→ YOUR OBJECTIVE
Please check every line of the listing for "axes" and copy each line where it is found.

*** Opening INFORMATION PROVIDED ***

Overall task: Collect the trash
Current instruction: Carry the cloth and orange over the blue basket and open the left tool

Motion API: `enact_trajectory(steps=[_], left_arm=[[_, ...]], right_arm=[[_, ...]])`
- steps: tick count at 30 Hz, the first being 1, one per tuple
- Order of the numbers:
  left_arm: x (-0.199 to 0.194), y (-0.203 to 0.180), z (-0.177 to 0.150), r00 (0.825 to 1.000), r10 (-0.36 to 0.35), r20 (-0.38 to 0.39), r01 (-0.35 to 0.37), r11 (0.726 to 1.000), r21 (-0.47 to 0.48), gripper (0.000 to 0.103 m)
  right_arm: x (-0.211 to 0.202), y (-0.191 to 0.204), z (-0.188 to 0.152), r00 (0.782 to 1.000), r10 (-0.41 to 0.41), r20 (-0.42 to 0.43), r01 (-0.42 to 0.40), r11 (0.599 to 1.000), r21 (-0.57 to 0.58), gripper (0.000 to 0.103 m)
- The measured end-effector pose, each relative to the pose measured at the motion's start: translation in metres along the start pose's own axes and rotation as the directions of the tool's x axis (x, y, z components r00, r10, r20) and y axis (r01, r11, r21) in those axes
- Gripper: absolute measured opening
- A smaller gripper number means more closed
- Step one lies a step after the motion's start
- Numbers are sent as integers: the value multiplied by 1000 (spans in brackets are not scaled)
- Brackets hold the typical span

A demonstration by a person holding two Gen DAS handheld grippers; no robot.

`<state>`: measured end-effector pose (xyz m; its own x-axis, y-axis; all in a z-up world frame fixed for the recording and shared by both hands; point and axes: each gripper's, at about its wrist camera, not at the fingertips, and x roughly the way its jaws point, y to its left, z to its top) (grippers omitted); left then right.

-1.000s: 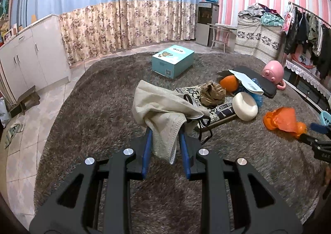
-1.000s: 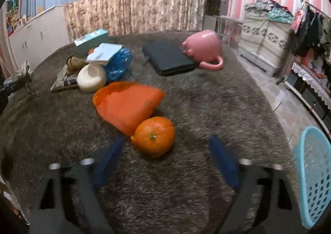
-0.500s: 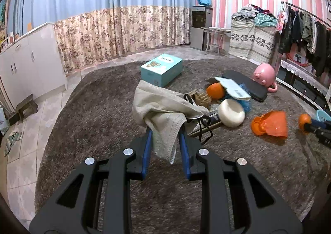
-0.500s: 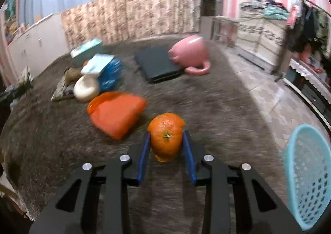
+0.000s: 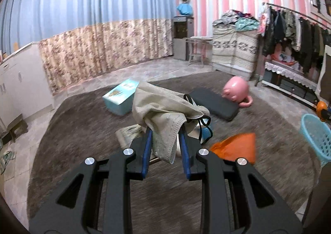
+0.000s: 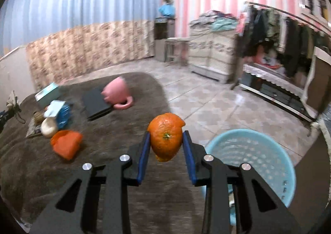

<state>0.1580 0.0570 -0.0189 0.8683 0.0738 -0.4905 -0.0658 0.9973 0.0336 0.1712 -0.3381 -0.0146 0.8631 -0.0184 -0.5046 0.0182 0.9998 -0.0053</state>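
Observation:
A crumpled beige face mask [image 5: 163,114] with black straps hangs from my left gripper [image 5: 165,132], which is shut on it above the brown rug [image 5: 82,130]. My right gripper [image 6: 166,134] is shut on an orange [image 6: 165,141] with a torn top, held in the air near the rug's right edge. A light blue mesh basket [image 6: 254,157] stands on the floor just right of and below the orange. In the left wrist view that basket [image 5: 316,136] is at the far right, with the orange [image 5: 321,106] above it.
On the rug lie an orange plastic bag [image 6: 66,145], a white round object [image 6: 48,128], a blue bag [image 6: 64,114], a black pad [image 5: 215,103], a tipped pink pig mug [image 5: 235,89] and a teal box [image 5: 122,95]. Tiled floor, clothes rack and cabinets ring the rug.
My right gripper closed on the orange, lifted it off the rug and swung right toward the blue basket. The left gripper rose and turned right, still holding the mask.

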Motion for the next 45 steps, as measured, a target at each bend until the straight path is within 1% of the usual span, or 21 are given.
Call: enact_trajectory(steps=[3,7,9,13,15,17,19,21,24,27,29,31,34,37,40,42,43,44,45], left_arm=[[1,-29,11,999,-37,27,37,999,30,24],[1,-71,23,993,-98,59,94,993,66,24],[2,-90,26,989,-131,64,126,989,76,24],[7,-137,30,977,-202,60,196,976,99,24],[9,-154,30,972,-230,57,223,969,107,24],[11,-181,31,964,-258,59,248,959,136,24],[12,-202,30,959,-278,59,265,950,166,24],[14,-229,29,949,-312,53,296,935,196,24],[17,-259,25,936,-351,36,335,916,221,24],[23,-288,16,916,-401,6,388,890,240,24],[26,-316,9,903,-430,-17,418,867,270,24],[28,-334,3,894,-447,-31,435,849,301,24],[28,-363,-7,876,-479,-54,467,813,348,24],[31,-386,-13,853,-514,-89,509,781,363,25],[37,-406,-20,845,-522,-119,523,757,391,25],[41,-415,-23,835,-531,-142,540,742,398,26],[45,-419,-25,831,-534,-155,547,736,399,27],[48,-422,-26,827,-536,-168,555,731,397,31],[51,-425,-28,822,-540,-184,565,725,394,33]], right_arm=[[-5,-31,0,997,-74,11,73,996,45,32],[-14,-67,-1,990,-136,21,133,984,122,32],[-17,-86,-3,982,-190,23,185,971,149,32],[-18,-113,-7,962,-272,12,266,950,164,32],[-19,-128,-9,960,-279,10,272,941,201,32],[-19,-141,-10,959,-282,10,273,935,228,32],[-18,-147,-11,957,-289,7,279,931,233,32],[-16,-154,-13,953,-302,-1,295,927,231,32],[-14,-163,-18,948,-317,-21,312,916,253,32],[-13,-169,-23,942,-334,-37,331,904,269,32],[-12,-173,-26,939,-342,-44,341,901,269,32],[-9,-181,-31,935,-349,-62,352,893,280,32],[-7,-198,-40,933,-350,-85,358,876,322,32],[-4,-206,-47,932,-347,-106,361,863,353,32],[-4,-209,-49,928,-354,-112,370,857,357,32],[-3,-211,-50,928,-354,-117,371,853,368,32],[-3,-212,-51,928,-353,-120,372,851,371,32],[-2,-213,-53,928,-352,-124,372,850,372,32],[-2,-214,-53,928,-351,-127,372,850,373,32]])
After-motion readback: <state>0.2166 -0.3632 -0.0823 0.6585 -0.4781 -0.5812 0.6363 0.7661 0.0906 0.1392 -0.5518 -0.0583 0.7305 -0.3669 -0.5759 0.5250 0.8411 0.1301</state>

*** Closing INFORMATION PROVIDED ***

→ OUTPUT
- The measured end-effector pose, each relative to the pose measured at the motion's start: translation in metres along the start pose's own axes and rotation as the directions of the tool's x axis (x, y, z components r00, r10, r20) and y axis (r01, r11, r21) in those axes
`<state>`: measured end-effector pose (xyz m; its own x-axis, y-axis; all in a z-up world frame fixed for the recording and shared by both hands; point and axes: each gripper's, at about its wrist camera, not at the fingertips, and x roughly the way its jaws point, y to its left, z to its top) (grippers omitted); left then right.

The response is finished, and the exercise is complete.